ClearScale and Matilda Cloud are partnering to offer new VMware migration services to enterprise customers seeking alternatives since Broadcom’s 2023 acquisition of VMware.
Under a deal announced recently, ClearScale, an MSP and AWS Premier Consulting Partner, is now working with Matilda Cloud and its comprehensive suite of migration tools to help customers move their VMware-based workloads to AWS. Such migrations have been becoming more popular since Broadcom angered a vocal group of VMware customers with unpopular program and pricing changes following its VMware acquisition.
As more VMware customers reassess their existing contracts post-Broadcom acquisition, competing vendors are responding by offering less expensive and less restrictive flexible accommodations for those customers' business-critical VMware deployments.
Under the ClearScale partnership with Matilda Cloud, the two companies offer VMware migration assessments and streamlined migration paths for customers.
How the Partnership Will Help Customers
Jimmy Chui, the CEO of ClearScale, told ChannelE2E that the partnership aims to help existing VMware customers decide what to do if they choose to migrate their deployments.
“This will help our customers to gain advantages like cost optimization by utilizing pay-per-use models, increased scalability to meet fluctuating demand, and improved agility,” said Chui. “It will also provide enhanced flexibility to access resources from anywhere, and potentially simplified management through cloud-based tools.”
For customers, the resulting migration consulting and services will give them better data to help guide their decisions about what to do, said Chui. “In short, faster time to value, the ability to focus on business outcomes, and moving beyond lift and shift.”
Chui said that the partnership came about after the companies began hearing from enterprises that were seeking help with the situation.
“[They] needed a rapid understanding of how to move and offset the costs of licensing and assessment and transact via AWS Marketplace,” said Chui.
‘The Demand to Move Away from VMware is Enormous:’ Analyst
Zeus Kerravala, founder and principal research analyst of ZK Research, told ChannelE2E that many VMware customers have not been happy with Broadcom’s changes.
“The demand to move away from VMware is enormous,” said Kerravala. “All the price tags and things that Broadcom [has set up since the acquisition] has left customers with a decision – they can either upgrade to the full-blown VMware Cloud Foundation – which for a lot of customers is the right decision – or they can migrate off VMware Cloud.
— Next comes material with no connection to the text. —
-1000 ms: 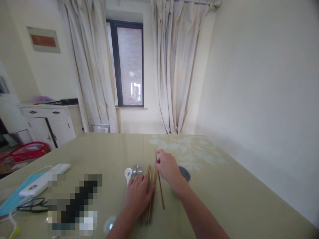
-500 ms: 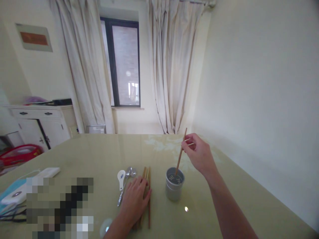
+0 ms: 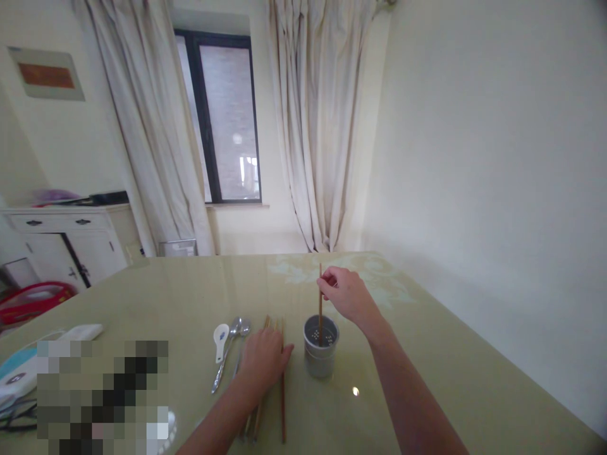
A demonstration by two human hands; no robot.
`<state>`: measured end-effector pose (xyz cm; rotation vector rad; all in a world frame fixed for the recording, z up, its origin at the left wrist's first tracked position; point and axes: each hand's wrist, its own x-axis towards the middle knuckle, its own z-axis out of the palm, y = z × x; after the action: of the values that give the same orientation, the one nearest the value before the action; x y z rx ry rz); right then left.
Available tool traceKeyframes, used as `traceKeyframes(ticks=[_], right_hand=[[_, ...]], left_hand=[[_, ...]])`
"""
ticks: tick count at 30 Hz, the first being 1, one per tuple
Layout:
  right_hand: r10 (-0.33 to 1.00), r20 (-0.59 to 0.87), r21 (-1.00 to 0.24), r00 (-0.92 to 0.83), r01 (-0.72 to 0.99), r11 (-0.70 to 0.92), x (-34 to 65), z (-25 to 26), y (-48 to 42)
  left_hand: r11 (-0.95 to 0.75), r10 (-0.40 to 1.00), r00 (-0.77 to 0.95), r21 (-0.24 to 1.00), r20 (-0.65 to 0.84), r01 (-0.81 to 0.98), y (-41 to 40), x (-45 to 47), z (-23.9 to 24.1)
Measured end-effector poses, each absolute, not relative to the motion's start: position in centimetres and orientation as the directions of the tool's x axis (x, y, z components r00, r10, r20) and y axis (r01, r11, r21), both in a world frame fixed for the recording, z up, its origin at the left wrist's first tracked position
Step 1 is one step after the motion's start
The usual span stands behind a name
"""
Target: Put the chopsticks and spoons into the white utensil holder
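My right hand [image 3: 345, 292] pinches a wooden chopstick [image 3: 320, 308] near its upper end. The chopstick stands almost upright, with its lower end inside a grey cylindrical utensil holder [image 3: 320, 363] that has small holes in its bottom. To the left of the holder, my left hand [image 3: 264, 357] lies palm down over several chopsticks [image 3: 283, 407] on the table, thumb held apart and fingertips partly hidden. Left of that hand are a short white spoon [image 3: 219, 344] and metal spoons [image 3: 234, 328], one with a patterned handle.
A glossy greenish table [image 3: 190, 297] carries everything. White device [image 3: 80, 333] and dark cables [image 3: 21, 411] lie at the left, beside a blurred-out patch. A wall [image 3: 497, 158] runs along the right side. Beyond the left edge are a red basket [image 3: 42, 300] and a white cabinet [image 3: 47, 249].
My right hand has moved left and slightly down, and the chopstick has gone from tilted to nearly upright in the holder. My left hand stays over the chopsticks; the view has shifted slightly.
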<state>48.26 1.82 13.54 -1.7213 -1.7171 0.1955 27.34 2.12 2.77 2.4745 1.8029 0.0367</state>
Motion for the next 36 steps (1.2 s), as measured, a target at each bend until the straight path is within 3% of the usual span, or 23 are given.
traceKeyframes(ticks=[5,12,14,18,21,26,30,33,36], right_hand=[[0.952,0.276,-0.517,0.130,0.855,0.033,48.0,13.2,1.8],[0.974,0.185,-0.486,0.129,0.873,-0.023,47.6,12.9,1.9],[0.975,0.172,-0.474,0.143,0.879,-0.045,47.5,12.8,2.0],[0.974,0.169,-0.428,0.151,0.902,-0.065,47.7,13.1,1.8],[0.946,0.266,-0.386,0.186,0.920,-0.072,48.0,14.0,1.0],[0.855,0.495,-0.582,0.152,0.789,0.197,47.7,16.2,-1.6],[0.873,0.485,-0.742,-0.046,0.506,0.439,46.8,16.9,-3.0],[0.873,0.461,-0.764,-0.161,0.429,0.483,46.4,17.0,-3.3],[0.862,0.501,-0.749,-0.075,0.460,0.476,46.8,16.9,-3.1]], left_hand=[[-0.283,0.942,0.293,0.083,-0.162,0.956,4.6,28.4,3.8],[-0.351,0.915,0.377,0.177,-0.146,0.920,6.8,26.5,5.8],[-0.397,0.903,0.424,0.251,-0.064,0.883,7.0,25.7,7.4],[-0.570,0.820,0.515,0.441,0.249,0.693,5.8,24.7,11.1],[-0.638,0.770,0.492,0.481,0.405,0.602,3.8,24.7,13.4],[-0.701,0.706,0.460,0.441,0.538,0.560,1.3,26.1,14.5],[-0.724,0.675,0.486,0.373,0.555,0.580,0.4,27.8,13.7],[-0.745,0.658,0.497,0.394,0.565,0.538,0.0,28.7,13.5],[-0.729,0.684,0.502,0.503,0.529,0.464,0.3,29.0,13.2]])
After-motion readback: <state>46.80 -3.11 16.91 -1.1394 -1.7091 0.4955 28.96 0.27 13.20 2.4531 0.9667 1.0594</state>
But the problem with migrating off is that it is not an easy task.”
Based on discussions with some VMware customers, Kerravala said they face a conundrum. “Some have told me that the complexity of moving away is more expensive than just paying the extra ‘ransom’ fee that Broadcom is demanding.”
For companies like ClearScale and Matilda, “there is no shortage of demand for MSPs to be able to do this work,” he said. “Any kind of hiccup there could have a pretty negative impact on a business. So, I did like that they tried to make it as turnkey as possible. That is important for customers.”
And for enterprises that are “really hardcore do-it-yourself shops, they may likely go to an MSP for help to at least get through the migration because VMware got increasingly complex and broader over the years,” he added. “There are a lot of companies whose entire dataset of processes are built around VMware.”
Another VMware customer who spoke with Kerravala before the acquisition was quite clear on the topic, the analyst said. “I asked the CIO what it would be like if he had to move away from VMware. He looked up in the air and said he did not even know how he would start that process.”
“More and more VMware customers are looking for an alternative,” said Kerravala. The Broadcom changes “created this big wave of companies looking to move off now. But from a VMware or Broadcom perspective, a lot of that was just collateral damage right there. Instead, they are focused on the biggest and most profitable customers and everybody else can go as far as I can tell.”
Kerravala said that a strength of the partnership is that AWS “is as trusted a partner as there is,” which can be reassuring to customers who need to make these kinds of decisions. “And even if it costs a bit more to do this than what a company is planning to spend, it is the predictability that is important here, and to be able to develop some outcomes around that so they know what to expect and when to expect it. Because without that, it is a bit of a Wild West. And there is nothing that spooks an IT leader more than uncertainty.”